When this hard faults, my app has been running, happily chatting over I2C to my RTC chip, at least dozens of times.

What can cause a hard fault reading the I2C register?

Each time I do an I2C operation I am opening and closing the I2C peripheral, so I am certain that this read or write operation is

enlosed in:

I2C_IF_Open which does

    MAP_PRCMPeripheralClkEnable(PRCM_I2CA0, PRCM_RUN_MODE_CLK);
    MAP_PRCMPeripheralReset(PRCM_I2CA0);

and I2C_IF_Close which does:

    MAP_PRCMPeripheralClkDisable(PRCM_I2CA0, PRCM_RUN_MODE_CLK);

What else besides preipheral clock off could cause a hard fault reading a peripheral register?

  • Hello,

    Hard to tell what could be the root cause but some preliminary questions:

    • what SDK are you using? is it the latest 1.2.0?
    • how often does it happen? have you observed any clue on when it happens or is it completly random?
    • What happens if you are not enabling/disabling the clock each time you try to I2C transact? can you do it only one-time and check?
    • what if you call other I2C API such as I2CFIFOStatus(), do you see the same phenomenon?
    • lastly, do you get an error when you call to MAP_I2CMasterErr(I2C_BASE)?

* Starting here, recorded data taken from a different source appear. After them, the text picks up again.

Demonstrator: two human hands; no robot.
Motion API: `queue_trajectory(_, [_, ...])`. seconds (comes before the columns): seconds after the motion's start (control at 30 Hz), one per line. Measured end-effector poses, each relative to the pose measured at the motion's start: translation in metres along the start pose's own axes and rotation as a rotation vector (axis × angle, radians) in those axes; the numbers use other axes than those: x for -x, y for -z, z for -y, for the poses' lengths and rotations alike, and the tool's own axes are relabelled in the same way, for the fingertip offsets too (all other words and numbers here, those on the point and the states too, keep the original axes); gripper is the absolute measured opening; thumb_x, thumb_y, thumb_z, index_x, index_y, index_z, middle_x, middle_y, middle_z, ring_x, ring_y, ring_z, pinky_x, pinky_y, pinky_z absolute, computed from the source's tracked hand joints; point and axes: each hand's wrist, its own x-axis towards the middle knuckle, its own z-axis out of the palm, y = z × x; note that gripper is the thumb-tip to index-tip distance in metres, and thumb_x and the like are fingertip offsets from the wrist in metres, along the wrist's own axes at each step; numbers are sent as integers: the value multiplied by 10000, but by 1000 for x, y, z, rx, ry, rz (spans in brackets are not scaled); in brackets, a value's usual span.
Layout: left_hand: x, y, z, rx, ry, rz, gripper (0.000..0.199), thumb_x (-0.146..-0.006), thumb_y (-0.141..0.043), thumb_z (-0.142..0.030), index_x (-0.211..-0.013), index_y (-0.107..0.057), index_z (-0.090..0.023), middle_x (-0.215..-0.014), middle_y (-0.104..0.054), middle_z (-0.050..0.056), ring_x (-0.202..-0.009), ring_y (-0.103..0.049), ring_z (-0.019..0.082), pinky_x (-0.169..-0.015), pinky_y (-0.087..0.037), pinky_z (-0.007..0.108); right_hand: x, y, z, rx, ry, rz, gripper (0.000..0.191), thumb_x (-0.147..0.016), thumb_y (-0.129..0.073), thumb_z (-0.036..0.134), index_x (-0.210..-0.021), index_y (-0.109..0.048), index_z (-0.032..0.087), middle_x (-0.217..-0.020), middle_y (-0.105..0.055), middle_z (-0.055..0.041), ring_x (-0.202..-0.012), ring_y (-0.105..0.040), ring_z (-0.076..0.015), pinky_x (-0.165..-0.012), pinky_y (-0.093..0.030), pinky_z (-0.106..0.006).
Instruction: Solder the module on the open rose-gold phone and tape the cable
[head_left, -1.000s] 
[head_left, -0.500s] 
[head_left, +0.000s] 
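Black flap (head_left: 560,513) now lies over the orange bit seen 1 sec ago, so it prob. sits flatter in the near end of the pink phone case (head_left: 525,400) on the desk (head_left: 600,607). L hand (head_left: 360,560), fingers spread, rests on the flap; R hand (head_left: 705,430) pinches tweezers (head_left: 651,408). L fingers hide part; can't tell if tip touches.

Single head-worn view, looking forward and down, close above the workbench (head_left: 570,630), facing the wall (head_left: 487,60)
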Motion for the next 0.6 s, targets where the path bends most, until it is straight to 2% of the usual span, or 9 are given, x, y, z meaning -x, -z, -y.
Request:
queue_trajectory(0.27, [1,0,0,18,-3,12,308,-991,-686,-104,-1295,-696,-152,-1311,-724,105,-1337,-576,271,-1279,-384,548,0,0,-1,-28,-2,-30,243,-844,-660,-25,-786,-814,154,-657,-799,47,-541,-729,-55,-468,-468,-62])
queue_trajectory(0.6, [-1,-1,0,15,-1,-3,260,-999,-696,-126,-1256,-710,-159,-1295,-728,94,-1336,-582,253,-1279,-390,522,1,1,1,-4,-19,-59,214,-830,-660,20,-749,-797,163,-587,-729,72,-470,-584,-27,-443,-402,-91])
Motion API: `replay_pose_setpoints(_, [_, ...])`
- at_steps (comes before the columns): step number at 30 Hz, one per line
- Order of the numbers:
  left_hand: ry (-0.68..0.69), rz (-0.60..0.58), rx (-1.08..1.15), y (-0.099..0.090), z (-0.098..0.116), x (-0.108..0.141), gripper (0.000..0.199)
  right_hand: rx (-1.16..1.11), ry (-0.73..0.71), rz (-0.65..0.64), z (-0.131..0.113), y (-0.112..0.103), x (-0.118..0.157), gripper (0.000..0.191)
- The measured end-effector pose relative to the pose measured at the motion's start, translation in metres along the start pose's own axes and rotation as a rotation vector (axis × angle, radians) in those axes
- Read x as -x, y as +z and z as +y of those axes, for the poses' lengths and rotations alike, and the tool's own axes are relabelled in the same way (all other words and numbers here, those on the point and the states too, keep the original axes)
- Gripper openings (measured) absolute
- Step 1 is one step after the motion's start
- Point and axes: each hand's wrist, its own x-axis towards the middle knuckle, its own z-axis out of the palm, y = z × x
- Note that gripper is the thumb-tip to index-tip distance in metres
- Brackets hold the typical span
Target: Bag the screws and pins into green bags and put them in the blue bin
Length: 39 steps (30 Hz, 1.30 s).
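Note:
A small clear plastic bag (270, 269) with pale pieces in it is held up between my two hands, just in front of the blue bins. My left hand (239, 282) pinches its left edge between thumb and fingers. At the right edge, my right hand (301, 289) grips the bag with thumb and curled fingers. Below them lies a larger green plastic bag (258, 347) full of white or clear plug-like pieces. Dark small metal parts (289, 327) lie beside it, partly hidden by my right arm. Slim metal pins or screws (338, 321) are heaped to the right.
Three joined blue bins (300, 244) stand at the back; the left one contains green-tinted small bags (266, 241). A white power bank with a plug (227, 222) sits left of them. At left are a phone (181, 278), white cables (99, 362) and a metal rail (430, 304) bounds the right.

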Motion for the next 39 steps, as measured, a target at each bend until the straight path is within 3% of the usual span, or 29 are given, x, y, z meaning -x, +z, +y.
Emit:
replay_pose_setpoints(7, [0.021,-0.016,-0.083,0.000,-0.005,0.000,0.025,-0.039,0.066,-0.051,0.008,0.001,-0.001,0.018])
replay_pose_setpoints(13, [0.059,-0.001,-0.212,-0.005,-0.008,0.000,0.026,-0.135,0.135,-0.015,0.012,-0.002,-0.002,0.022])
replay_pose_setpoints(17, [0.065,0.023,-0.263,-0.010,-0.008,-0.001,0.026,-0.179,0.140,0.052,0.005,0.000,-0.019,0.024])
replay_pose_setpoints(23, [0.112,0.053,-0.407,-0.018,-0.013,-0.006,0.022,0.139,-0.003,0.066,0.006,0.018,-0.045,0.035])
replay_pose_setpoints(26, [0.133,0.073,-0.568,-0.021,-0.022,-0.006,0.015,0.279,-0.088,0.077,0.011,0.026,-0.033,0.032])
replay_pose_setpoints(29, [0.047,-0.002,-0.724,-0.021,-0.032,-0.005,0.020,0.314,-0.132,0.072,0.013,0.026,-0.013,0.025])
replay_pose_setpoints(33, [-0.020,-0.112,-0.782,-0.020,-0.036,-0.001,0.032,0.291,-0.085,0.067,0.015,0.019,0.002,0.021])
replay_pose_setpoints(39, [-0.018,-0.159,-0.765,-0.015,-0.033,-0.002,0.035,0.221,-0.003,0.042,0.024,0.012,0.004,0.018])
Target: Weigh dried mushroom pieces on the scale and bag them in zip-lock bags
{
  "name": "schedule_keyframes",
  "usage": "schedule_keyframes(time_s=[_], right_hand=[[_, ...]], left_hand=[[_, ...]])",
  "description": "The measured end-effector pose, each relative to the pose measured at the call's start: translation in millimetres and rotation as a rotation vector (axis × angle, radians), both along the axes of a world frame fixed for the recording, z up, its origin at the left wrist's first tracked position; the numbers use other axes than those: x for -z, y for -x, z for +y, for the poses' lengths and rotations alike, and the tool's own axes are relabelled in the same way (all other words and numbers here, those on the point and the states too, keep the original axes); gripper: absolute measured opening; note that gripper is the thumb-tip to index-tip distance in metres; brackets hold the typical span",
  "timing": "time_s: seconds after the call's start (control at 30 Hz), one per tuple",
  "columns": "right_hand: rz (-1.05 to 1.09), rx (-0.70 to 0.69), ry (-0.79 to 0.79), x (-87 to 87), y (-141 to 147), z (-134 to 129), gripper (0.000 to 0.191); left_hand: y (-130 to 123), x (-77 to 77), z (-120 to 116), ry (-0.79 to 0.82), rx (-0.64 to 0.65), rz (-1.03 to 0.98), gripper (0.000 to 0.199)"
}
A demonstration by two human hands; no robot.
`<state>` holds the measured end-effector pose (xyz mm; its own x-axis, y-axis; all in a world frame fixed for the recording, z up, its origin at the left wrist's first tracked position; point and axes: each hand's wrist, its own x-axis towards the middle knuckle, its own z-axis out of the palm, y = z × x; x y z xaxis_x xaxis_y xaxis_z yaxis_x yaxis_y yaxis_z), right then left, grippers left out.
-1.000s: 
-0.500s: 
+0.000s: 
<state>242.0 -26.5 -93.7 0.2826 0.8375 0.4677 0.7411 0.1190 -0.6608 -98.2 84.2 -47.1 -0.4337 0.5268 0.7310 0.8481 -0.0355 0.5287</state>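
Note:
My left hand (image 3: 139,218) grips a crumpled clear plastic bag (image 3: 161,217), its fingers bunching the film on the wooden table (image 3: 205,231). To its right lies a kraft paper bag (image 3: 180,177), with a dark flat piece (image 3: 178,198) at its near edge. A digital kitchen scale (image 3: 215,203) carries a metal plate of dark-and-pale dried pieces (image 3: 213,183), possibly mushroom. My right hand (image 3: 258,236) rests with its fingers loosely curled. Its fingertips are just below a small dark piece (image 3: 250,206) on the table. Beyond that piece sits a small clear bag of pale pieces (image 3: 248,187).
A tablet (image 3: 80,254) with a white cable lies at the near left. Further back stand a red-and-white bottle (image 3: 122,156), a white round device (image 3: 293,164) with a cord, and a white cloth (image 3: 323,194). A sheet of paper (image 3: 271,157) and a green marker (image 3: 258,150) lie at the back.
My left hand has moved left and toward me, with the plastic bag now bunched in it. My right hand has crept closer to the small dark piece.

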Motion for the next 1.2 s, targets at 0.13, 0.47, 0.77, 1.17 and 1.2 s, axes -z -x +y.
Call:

    We will inquire it internally for further debugging.

    Regards,

    Shlomi

  • Well, it looks like the answer is probably having the peripheral clock off causes the hard fault.
    Even though I start each transaction with I2C_IF_Open which enables the clock, because my I2C operations were badly distributed across tasks (I am using FreeRTOS), a higher priority task could interrupt an I2C operation, do its I2C thing, and disable the clock, then return to the other task's I2C operation in progress, but now the clock is off. Removing the clock disable from the close seems to fix it, though of course this means a power cost because now I am running the clock whether I am using the peripheral or not.
  • Hi,

    Just a small suggestion. If you need more efficiency in your I2C transfers do not use I2C_IF_ wrapper form \example\common\. Efficiency of this code is poor. Better is use interrupts from I2C peripheral or even use DMA with I2C.

    Jan
  • Hello,

    Good catch. Thanks for the analysis and suggestions.